### Supplied information

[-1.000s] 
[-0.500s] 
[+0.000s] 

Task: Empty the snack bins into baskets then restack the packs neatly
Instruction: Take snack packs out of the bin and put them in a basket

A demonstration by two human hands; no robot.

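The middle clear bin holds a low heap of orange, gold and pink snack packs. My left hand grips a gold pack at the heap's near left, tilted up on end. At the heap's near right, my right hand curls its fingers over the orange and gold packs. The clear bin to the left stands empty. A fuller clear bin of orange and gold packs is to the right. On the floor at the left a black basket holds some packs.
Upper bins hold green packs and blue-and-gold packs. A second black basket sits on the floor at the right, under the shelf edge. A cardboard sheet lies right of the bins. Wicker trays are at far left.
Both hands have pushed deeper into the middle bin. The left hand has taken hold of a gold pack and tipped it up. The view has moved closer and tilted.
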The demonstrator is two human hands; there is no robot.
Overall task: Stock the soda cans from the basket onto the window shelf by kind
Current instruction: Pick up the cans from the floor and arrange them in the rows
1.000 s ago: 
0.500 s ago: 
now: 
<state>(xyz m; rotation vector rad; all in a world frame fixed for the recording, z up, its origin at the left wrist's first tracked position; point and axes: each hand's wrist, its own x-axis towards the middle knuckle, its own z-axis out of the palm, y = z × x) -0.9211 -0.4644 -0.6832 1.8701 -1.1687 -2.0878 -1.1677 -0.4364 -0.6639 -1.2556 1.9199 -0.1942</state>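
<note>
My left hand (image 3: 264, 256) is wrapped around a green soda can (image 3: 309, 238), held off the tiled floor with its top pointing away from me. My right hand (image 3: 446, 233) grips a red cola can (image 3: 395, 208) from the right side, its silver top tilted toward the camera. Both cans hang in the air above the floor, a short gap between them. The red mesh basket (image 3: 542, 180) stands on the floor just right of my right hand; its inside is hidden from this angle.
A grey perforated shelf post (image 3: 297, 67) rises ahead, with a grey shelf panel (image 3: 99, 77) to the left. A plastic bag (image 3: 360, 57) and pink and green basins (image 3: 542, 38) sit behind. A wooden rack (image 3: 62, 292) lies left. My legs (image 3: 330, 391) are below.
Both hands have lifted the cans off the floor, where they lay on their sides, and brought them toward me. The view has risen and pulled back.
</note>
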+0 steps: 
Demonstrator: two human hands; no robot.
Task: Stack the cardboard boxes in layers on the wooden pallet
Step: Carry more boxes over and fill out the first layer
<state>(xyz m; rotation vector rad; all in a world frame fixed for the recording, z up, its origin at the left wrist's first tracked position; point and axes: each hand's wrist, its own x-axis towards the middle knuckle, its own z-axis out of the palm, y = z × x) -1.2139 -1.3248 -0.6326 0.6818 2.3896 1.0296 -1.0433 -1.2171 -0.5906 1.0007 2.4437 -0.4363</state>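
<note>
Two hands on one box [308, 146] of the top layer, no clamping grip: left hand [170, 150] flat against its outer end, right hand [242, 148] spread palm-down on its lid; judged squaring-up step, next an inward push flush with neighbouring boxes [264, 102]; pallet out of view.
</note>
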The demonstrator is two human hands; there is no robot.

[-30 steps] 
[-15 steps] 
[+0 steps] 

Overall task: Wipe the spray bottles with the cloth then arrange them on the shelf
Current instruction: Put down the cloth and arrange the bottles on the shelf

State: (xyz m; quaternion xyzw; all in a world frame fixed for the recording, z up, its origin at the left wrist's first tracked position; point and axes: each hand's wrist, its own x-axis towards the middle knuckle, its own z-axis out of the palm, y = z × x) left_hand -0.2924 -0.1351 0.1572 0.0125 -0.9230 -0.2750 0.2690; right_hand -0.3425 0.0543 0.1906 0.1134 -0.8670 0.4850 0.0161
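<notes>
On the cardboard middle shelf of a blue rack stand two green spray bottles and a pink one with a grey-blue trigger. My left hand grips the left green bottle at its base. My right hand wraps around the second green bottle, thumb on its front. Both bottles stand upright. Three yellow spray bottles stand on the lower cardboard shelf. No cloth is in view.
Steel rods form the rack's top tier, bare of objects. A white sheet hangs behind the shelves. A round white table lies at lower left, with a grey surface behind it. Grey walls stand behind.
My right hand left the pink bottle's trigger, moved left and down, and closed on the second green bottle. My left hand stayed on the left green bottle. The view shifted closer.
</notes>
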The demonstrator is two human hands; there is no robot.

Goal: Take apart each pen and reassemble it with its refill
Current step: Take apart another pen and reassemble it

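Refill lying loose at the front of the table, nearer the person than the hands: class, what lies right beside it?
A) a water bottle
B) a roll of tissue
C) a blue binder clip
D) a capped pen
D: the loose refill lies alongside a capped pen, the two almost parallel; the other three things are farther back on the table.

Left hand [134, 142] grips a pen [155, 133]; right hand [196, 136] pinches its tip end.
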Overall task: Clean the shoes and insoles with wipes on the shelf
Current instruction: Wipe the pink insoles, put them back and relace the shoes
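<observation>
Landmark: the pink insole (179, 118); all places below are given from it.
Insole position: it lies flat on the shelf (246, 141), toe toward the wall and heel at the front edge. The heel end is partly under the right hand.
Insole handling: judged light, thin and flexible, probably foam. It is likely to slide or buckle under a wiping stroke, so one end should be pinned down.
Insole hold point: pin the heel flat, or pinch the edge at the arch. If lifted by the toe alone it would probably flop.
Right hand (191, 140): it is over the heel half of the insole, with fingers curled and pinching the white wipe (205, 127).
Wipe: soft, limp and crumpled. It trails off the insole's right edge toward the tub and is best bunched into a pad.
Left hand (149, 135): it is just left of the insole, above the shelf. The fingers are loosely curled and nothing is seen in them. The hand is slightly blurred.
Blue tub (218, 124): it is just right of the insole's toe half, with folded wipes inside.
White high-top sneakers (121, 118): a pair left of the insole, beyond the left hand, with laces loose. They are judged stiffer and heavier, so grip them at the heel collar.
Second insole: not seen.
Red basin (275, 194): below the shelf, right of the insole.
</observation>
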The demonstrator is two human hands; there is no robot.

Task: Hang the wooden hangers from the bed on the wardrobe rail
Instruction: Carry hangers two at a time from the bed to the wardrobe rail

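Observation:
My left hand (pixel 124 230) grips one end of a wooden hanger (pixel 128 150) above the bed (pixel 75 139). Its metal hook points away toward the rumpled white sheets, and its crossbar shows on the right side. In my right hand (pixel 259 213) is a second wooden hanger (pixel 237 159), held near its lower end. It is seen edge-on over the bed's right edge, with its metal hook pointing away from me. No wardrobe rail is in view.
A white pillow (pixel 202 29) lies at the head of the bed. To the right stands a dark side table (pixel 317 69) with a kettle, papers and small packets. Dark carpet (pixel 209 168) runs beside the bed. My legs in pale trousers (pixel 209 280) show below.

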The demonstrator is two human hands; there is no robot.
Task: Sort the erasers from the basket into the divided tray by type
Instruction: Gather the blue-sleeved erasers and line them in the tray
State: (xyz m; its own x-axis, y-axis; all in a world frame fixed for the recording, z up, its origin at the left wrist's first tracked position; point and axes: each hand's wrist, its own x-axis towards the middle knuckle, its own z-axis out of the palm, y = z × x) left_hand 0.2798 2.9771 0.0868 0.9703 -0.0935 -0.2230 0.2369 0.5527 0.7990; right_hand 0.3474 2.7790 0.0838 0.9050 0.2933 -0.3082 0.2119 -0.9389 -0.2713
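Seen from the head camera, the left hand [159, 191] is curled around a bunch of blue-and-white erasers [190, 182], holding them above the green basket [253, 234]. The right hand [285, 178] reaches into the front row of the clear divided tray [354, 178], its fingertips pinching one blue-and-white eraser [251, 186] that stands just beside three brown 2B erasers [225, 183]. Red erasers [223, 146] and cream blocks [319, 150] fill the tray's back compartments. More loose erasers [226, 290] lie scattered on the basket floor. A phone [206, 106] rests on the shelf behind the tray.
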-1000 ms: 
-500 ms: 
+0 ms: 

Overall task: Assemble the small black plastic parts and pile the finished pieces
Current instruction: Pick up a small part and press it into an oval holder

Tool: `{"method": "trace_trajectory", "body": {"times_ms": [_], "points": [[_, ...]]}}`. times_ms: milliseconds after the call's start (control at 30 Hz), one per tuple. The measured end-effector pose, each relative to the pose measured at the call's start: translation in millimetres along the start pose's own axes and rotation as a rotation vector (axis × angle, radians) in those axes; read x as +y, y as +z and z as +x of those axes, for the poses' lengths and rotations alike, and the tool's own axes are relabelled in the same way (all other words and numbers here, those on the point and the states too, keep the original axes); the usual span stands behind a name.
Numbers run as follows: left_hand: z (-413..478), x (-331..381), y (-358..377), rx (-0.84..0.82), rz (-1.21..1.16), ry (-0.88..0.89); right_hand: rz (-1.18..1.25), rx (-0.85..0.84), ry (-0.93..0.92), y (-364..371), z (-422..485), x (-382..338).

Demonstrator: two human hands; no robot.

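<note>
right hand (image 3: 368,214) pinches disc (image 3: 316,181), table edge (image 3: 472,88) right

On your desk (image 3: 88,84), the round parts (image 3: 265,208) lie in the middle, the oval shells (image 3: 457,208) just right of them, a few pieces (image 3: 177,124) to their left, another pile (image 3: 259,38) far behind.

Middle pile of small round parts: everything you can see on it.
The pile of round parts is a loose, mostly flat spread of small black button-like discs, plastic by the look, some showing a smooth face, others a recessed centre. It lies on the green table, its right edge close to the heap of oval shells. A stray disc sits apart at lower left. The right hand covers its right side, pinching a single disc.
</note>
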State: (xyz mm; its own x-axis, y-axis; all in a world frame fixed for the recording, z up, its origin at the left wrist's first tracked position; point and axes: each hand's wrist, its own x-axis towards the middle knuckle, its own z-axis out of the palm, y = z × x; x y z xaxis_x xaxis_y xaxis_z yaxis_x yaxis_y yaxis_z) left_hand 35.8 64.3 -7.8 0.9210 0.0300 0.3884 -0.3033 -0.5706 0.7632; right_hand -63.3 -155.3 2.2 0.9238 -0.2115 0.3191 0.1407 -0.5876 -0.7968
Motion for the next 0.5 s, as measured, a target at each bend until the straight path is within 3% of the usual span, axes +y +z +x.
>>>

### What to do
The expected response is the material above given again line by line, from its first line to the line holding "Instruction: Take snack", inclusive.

### Written solution
[-1.000s] 
[-0.500s] 
[+0.000s] 

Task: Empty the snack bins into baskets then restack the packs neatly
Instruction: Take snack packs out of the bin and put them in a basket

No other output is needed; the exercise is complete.